Nos últimos anos, infiltrou-se progressivamente no Judiciário a idéia que prega a maior intervenção do juiz na correção de mazelas sociais, econômicas e políticas: o "ativismo judicial". Seu pressuposto inconfesso reside na noção de que o Direito, por meio de seu oráculo, o Juiz, reencarnação do "rei filósofo", pode tudo: corrigir desigualdades sociais, eliminar vícios morais e até mesmo "impor" afeto nas relações familiares (evidentemente, sob a forma de um sucedâneo universal, que é a condenação em dinheiro pela ausência de amor). Anulam-se as distinções entre direito, moral, política e economia, em prol do império do Direito.
O ativismo ou voluntarismo aparece dissimulado sob a forma da aplicação de princípios e de lugares-comuns argumentativos (os "topoi" dos gregos e "loci" dos romanos). Na primeira categoria, assumem especial importância: proporcionalidade, razoabilidade, devido processo legal material, abuso de direito, função social, boa-fé e equilíbrio contratual. Já os lugares-comuns, especialmente o da "hipossuficiência" (do consumidor, do trabalhador etc.), são adotados para nortear a interpretação das leis.
O problema não está tanto no reconhecimento e aplicação desses princípios e lugares, mas na absurda freqüência com que são invocados e utilizados para pôr de lado a aplicação de regras jurídicas vigentes: a razoabilidade é utilizada sem razão, e, assim, ao invés de ser um instrumento para coibir abusos dos demais Poderes, passa a encobrir abusos do Poder Judiciário; a proporcionalidade é adotada de forma desproporcional. Com isso, teorias, doutrinas e princípios que são usados com bastante cautela nos sistemas jurídicos de onde são originários, transformam-se em moeda-corrente no Brasil, contribuindo para aumentar o estado de insegurança jurídica. No fundo, "boa-fé", "razoabilidade", "proporcionalidade", pela sua vagueza, tornaram-se massa de moldar nas mãos do Juiz, palavras mágicas, cuja mera invocação supre a necessidade de argumentar e de embasar juridicamente as decisões. Ou seja, palavras que acobertam o voluntarismo. O desvio, pois, reside no uso desmedido, quer dizer, no abuso.

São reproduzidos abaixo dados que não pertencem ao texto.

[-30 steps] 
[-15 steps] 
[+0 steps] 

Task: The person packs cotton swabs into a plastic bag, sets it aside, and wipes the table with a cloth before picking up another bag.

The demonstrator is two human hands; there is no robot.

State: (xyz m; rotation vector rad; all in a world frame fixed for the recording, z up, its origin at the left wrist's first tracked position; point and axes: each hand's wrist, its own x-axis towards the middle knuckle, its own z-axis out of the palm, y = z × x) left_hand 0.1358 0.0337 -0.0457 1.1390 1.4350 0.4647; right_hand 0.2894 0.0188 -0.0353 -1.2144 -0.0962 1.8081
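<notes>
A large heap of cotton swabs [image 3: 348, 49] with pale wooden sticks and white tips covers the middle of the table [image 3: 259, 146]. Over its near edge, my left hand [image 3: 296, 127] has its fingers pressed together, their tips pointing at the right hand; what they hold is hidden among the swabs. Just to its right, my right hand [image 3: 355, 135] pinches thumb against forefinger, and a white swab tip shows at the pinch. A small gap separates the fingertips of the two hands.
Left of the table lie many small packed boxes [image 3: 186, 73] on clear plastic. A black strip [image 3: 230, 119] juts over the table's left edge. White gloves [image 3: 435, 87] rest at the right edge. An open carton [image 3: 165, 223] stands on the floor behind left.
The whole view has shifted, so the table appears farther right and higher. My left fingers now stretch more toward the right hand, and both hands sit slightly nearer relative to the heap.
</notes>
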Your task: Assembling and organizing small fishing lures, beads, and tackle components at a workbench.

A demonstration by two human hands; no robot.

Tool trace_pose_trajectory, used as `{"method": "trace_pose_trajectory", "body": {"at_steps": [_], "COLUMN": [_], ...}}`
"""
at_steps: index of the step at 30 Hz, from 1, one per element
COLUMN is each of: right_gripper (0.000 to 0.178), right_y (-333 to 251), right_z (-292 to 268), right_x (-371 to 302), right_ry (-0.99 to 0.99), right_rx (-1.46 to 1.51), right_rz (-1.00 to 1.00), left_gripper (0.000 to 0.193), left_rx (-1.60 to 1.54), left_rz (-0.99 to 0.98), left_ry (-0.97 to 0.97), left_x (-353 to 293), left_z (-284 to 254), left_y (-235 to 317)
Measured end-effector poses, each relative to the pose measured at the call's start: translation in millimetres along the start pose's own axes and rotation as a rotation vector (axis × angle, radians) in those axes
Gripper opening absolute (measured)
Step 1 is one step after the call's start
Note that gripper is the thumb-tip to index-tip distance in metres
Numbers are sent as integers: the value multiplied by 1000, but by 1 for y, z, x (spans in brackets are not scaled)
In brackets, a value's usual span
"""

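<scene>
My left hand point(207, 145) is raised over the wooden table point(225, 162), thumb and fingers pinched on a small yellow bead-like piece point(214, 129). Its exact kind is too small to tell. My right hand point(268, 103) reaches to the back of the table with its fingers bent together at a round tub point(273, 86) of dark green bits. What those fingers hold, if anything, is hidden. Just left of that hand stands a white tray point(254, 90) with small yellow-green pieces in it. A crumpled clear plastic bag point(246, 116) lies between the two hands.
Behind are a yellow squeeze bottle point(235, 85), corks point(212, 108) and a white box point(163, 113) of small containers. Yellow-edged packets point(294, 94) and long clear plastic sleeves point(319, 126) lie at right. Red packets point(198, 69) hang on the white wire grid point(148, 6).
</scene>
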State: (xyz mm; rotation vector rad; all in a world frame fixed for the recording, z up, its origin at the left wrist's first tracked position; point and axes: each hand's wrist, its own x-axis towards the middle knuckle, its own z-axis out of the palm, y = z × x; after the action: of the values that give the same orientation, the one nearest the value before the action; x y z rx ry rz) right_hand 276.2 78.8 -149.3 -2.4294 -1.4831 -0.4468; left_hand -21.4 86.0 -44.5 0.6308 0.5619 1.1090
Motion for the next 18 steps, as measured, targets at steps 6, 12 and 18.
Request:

Sem dúvida alguma, cabe ao Estado Social de Direito desenvolver políticas voltadas ao bem-estar das camadas da população mais carentes. Sucede que o Judiciário não conta com os instrumentos hábeis a essa atuação, não está aparelhado para, na decisão de casos individuais, ponderar, em termos macro, os prós e contras de seus julgamentos, fazer uma análise das conseqüências de suas posições. A intervenção orientada por uma ética da convicção que não caminha de par com uma ética da responsabilidade leva a desastres, a resultados imprevistos (não necessariamente imprevisíveis) e indesejáveis. Quando, por exemplo, no processo de retomada de um imóvel financiado, por inadimplemento do mutuário, o Juiz protege este, desconsiderando tanto a letra do contrato como a da lei, o que faz é ato de caridade à custa alheia (do credor), não de justiça ou mesmo de eqüidade. E essa caridade individual, multiplicada em milhares de processos, acaba por, paradoxalmente, gerar uma injustiça social. Como?! Sim, a maior dificuldade em fazer cumprir contratos tende a aumentar o custo desses contratos, e, na pior das hipóteses, a inibir sua formação. E quem sofre com isso, em última análise, são justamente as pessoas mais necessitadas de crédito.
Essa atuação do Judiciário não é apenas disfuncional: é também ilegítima, antidemocrática e contrária à tripartição dos poderes. Basta ter em mente que, no Brasil, o acesso à magistratura se dá por meio de concurso público ou por nomeação do Poder Executivo (o malsinado quinto constitucional). Ora, nenhum desses critérios legitima o Juiz a se arrogar à condição de livre criador de normas jurídicas: o primeiro depende do domínio técnico da dogmática, demonstrado em provas e exames; o segundo, da influência política, do apadrinhamento. Quanto ao Legislativo, por pior que seja sua composição, ao final de contas, ela resulta de eleição popular. Não há outro remédio senão, a cada eleição, tentar-se acertar na escolha dos legisladores. É um contínuo processo de tentativa e erro, de aprendizagem democrática. O que não se pode é colocá-lo de lado e substituí-lo pela atuação de Juízes supostamente detentores de um saber especial no trato da coisa pública.
Leonardo Sperb de Paola é advogado e professor de Direito da FAE Business School.